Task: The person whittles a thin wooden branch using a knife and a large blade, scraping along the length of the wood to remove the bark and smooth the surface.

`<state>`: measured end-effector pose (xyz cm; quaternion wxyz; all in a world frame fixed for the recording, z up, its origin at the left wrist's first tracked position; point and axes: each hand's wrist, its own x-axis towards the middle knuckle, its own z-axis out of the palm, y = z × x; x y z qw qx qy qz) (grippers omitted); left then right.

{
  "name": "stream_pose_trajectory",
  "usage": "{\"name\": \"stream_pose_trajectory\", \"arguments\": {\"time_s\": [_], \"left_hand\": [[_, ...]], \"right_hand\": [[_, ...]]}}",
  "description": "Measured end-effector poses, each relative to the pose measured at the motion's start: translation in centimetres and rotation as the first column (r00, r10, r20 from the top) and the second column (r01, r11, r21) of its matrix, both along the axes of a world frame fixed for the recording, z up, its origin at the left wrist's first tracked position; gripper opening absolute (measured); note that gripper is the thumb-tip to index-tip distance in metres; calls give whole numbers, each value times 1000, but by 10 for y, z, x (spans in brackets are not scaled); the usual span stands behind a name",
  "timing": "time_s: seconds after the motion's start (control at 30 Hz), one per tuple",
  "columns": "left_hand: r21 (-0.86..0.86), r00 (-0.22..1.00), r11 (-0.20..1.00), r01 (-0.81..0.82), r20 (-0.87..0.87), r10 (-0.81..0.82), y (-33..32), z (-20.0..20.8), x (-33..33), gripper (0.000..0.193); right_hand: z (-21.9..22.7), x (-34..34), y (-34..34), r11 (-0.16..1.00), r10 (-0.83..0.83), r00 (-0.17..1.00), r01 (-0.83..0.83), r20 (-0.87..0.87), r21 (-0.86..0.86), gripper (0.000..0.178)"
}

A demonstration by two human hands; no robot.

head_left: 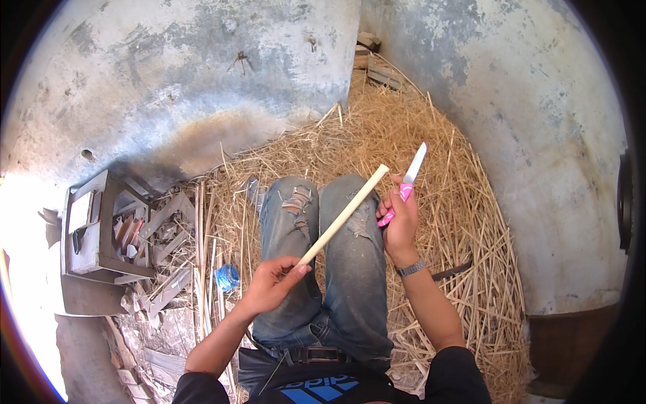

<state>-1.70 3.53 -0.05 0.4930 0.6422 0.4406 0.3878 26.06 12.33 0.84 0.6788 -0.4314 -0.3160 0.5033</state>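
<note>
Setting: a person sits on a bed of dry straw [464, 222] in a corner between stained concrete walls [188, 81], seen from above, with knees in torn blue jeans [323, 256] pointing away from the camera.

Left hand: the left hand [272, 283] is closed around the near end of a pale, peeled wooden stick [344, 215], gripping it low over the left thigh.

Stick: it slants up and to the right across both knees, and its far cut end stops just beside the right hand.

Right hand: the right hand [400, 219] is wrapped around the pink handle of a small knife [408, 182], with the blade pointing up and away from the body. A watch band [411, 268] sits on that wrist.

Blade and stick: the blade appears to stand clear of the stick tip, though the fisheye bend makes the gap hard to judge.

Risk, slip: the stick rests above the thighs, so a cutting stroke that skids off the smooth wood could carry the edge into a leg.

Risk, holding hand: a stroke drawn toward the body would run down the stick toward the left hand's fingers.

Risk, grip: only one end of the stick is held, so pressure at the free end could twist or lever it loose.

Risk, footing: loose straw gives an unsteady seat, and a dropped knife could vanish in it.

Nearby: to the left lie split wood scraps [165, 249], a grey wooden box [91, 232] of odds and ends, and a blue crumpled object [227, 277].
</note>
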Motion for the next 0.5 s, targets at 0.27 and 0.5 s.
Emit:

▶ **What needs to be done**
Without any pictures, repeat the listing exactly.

▶ **Written answer**
Task: The person whittles a thin wooden branch using a knife and a large blade, scraping along the length of the wood to remove the bark and smooth the surface.

`<state>`: measured end-effector pose (xyz cm; quaternion wxyz; all in a world frame fixed for the recording, z up, its origin at the left wrist's first tracked position; point and axes: each hand's wrist, its own x-axis towards the middle knuckle, its own z-axis out of the palm, y = z × x; x y z qw qx qy qz) (grippers omitted); left then right.

{
  "name": "stream_pose_trajectory",
  "usage": "{\"name\": \"stream_pose_trajectory\", \"arguments\": {\"time_s\": [_], \"left_hand\": [[_, ...]], \"right_hand\": [[_, ...]]}}",
  "description": "Measured end-effector poses, each relative to the pose measured at the motion's start: translation in centimetres and rotation as the first column (r00, r10, r20 from the top) and the second column (r01, r11, r21) of its matrix, both along the axes of a world frame fixed for the recording, z up, its origin at the left wrist's first tracked position; gripper opening absolute (measured); note that gripper is the thumb-tip to index-tip distance in metres; calls give whole numbers, each value times 1000, but by 10 for y, z, x (spans in brackets are not scaled); the usual span stands behind a name",
  "timing": "time_s: seconds after the motion's start (control at 30 Hz), one per tuple",
  "columns": "left_hand: r21 (-0.86..0.86), r00 (-0.22..1.00), r11 (-0.20..1.00), r01 (-0.81..0.82), r20 (-0.87..0.87), r10 (-0.81..0.82), y (-33..32), z (-20.0..20.8), x (-33..33), gripper (0.000..0.193); right_hand: z (-21.9..22.7), x (-34..34), y (-34..34), r11 (-0.16..1.00), r10 (-0.83..0.83), r00 (-0.17..1.00), r01 (-0.83..0.83), r20 (-0.87..0.87), r21 (-0.86..0.86), gripper (0.000..0.178)"
}

A demonstration by two human hands; no robot.

head_left: 

<state>-1.70 3.53 -0.05 0.4930 0.6422 0.4406 0.3878 26.06 12.33 0.84 0.6788 -0.4314 -0.3160 0.5033</state>
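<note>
Setting: a person sits on a bed of dry straw [464, 222] in a corner between stained concrete walls [188, 81], seen from above, with knees in torn blue jeans [323, 256] pointing away from the camera.

Left hand: the left hand [272, 283] is closed around the near end of a pale, peeled wooden stick [344, 215], gripping it low over the left thigh.

Stick: it slants up and to the right across both knees, and its far cut end stops just beside the right hand.

Right hand: the right hand [400, 219] is wrapped around the pink handle of a small knife [408, 182], with the blade pointing up and away from the body. A watch band [411, 268] sits on that wrist.

Blade and stick: the blade appears to stand clear of the stick tip, though the fisheye bend makes the gap hard to judge.

Risk, slip: the stick rests above the thighs, so a cutting stroke that skids off the smooth wood could carry the edge into a leg.

Risk, holding hand: a stroke drawn toward the body would run down the stick toward the left hand's fingers.

Risk, grip: only one end of the stick is held, so pressure at the free end could twist or lever it loose.

Risk, footing: loose straw gives an unsteady seat, and a dropped knife could vanish in it.

Nearby: to the left lie split wood scraps [165, 249], a grey wooden box [91, 232] of odds and ends, and a blue crumpled object [227, 277].
</note>
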Motion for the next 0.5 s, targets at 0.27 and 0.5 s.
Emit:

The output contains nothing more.